The problem is that, however overstated, the claim of neutrality has always played an important role in establishing the legitimacy humanitarian action has enjoyed in Europe. In South Sudan in the 1990s, there were two kinds of relief group: those who professed neutrality and the very few who did not. The most prominent among the latter was Norwegian People’s Aid, which used to run newspaper adverts stating that it wasn’t neutral like MSF and others, but that it supported the rebels. It is understandable that mainline humanitarian groups working with migrants don’t want to be so unequivocal. But sooner or later they will have to be, and not just on the personal blogs of individual aid workers.

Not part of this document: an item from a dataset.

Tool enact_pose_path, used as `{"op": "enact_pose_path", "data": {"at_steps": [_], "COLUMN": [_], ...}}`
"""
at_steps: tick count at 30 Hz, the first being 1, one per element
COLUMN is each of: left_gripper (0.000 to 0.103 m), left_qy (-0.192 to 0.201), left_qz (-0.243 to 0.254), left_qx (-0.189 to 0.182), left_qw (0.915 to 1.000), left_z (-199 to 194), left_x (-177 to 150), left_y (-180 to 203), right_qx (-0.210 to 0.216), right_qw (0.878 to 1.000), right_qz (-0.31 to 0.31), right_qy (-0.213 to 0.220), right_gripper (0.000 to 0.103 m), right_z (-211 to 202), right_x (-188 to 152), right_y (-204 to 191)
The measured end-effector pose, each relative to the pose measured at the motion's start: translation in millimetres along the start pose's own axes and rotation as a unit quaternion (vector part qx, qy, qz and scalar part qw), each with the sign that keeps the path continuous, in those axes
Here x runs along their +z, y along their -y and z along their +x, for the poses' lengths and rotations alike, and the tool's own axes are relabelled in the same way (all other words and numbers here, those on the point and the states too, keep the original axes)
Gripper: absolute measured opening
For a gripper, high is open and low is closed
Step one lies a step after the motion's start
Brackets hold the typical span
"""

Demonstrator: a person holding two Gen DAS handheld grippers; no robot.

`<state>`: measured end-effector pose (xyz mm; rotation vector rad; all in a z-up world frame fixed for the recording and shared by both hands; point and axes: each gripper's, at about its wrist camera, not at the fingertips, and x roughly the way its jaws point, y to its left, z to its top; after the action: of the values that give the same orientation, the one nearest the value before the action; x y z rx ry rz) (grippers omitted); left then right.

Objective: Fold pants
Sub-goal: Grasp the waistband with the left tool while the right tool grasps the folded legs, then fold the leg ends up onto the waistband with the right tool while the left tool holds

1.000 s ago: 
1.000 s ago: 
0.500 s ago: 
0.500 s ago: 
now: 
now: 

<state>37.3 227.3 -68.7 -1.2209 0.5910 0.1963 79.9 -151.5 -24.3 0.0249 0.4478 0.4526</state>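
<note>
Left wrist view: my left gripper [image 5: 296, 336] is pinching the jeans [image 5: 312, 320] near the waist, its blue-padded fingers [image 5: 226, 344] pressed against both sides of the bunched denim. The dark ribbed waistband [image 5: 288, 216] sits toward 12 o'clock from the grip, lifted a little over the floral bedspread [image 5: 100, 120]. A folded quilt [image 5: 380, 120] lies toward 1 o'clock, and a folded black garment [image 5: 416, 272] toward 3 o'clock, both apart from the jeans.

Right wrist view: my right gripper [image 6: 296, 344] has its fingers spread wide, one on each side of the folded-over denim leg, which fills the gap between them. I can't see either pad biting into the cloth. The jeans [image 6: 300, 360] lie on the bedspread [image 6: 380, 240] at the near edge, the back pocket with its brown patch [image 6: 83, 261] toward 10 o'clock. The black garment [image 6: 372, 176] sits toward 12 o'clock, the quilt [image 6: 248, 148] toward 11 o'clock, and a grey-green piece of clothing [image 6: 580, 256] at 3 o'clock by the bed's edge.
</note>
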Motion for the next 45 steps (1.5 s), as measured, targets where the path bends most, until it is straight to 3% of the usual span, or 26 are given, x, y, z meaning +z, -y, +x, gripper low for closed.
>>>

Humanitarianism has weathered many crises, and perhaps it will weather this one as well. I certainly hope it will. But to do so, it will have to change radically, as radically as Matteo Salvini, Viktor Orbán and Alternative für Deutschland have transformed Europe’s political, ethical and moral relations of force. And the only way to do this is to let go of humanitarian politics in favor of a politics of the pure and simple.

Notes

1

Obviously, despite the efforts of some relief groups to keep their distance from human rights NGOs, the consensus view is that both enterprises form part of the same larger global moral project.

2

Given the growing dependence of some of the most important international relief groups, as well as caritative arms of the UN system, on funding from the Gates Foundation and other new philanthropies created in its wake, the humanitarian world seems to have become increasingly resigned to this new dispensation; and realistically it is difficult to see how it could be otherwise.

3

Humanitarian NGOs have to a greater or lesser degree understood this. The real shock has been to the human rights movement, wedded for too long to a deterministic view that its triumph was inevitable. The panic, but more importantly the disorientation, one encounters these days in the publications of groups like Human Rights Watch and Amnesty International is an emblem of this.

4

This does not mean that coping with these changes will be easy or morally clear-cut for humanitarians. It is hardly surprising that when its medical facilities and hospitals in Syria were targeted and in many cases destroyed by Russian and Syrian government bombardment, MSF was at a loss as to how to respond, despite its brilliance in publicity.

5

An exception to this general rule about political engagement is Palestine, above all for Western European relief workers. But for so many young people in the EU, Palestine is the great international cause of their time, and as such, paradoxically, it also becomes a domestic issue for them.